What is being asked: Retype exactly the lines of the material below, from the one containing "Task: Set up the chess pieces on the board" through the last, with both ends kept.

Material provided:
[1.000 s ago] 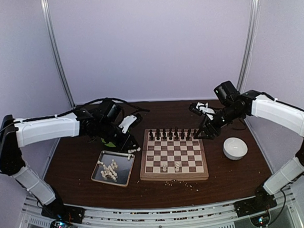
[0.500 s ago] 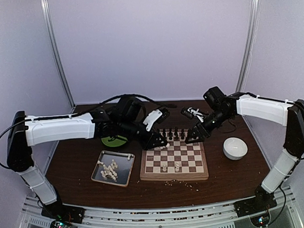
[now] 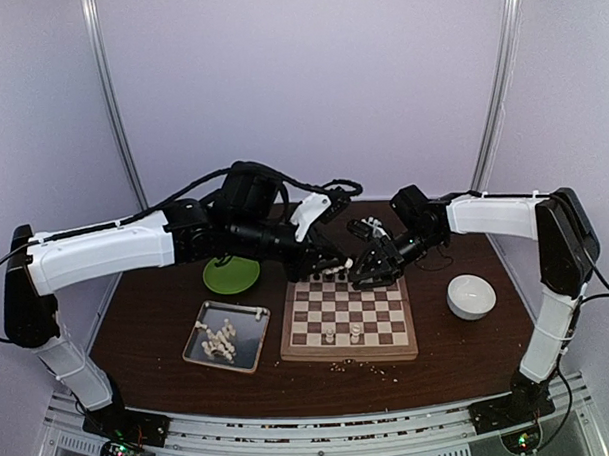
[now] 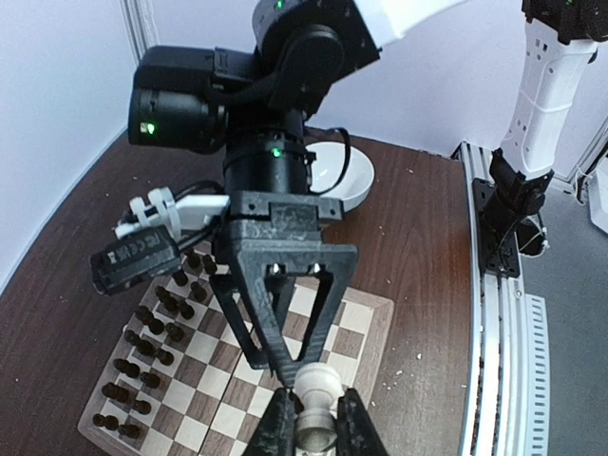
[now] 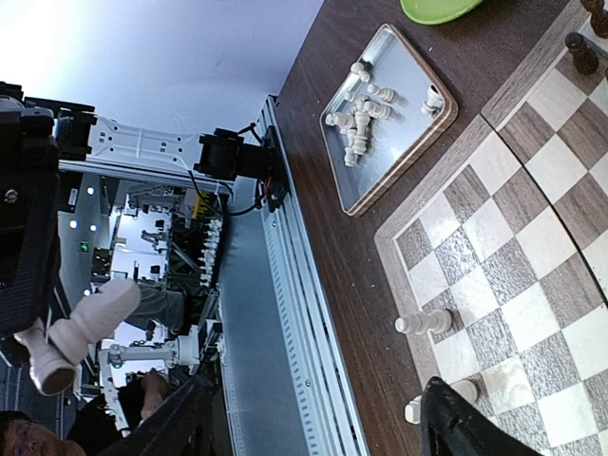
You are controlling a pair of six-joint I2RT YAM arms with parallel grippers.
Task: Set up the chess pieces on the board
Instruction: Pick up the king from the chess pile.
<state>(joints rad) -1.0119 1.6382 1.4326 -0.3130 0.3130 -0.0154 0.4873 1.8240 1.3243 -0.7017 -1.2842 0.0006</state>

Response to this exercise:
Task: Set up the chess pieces on the board
Instruction: Pick up the king from the chess pile.
<state>(joints rad) -1.0119 1.6382 1.4326 -0.3130 0.3130 -0.0154 0.4873 1.8240 1.3243 -0.7017 -1.2842 0.0006</state>

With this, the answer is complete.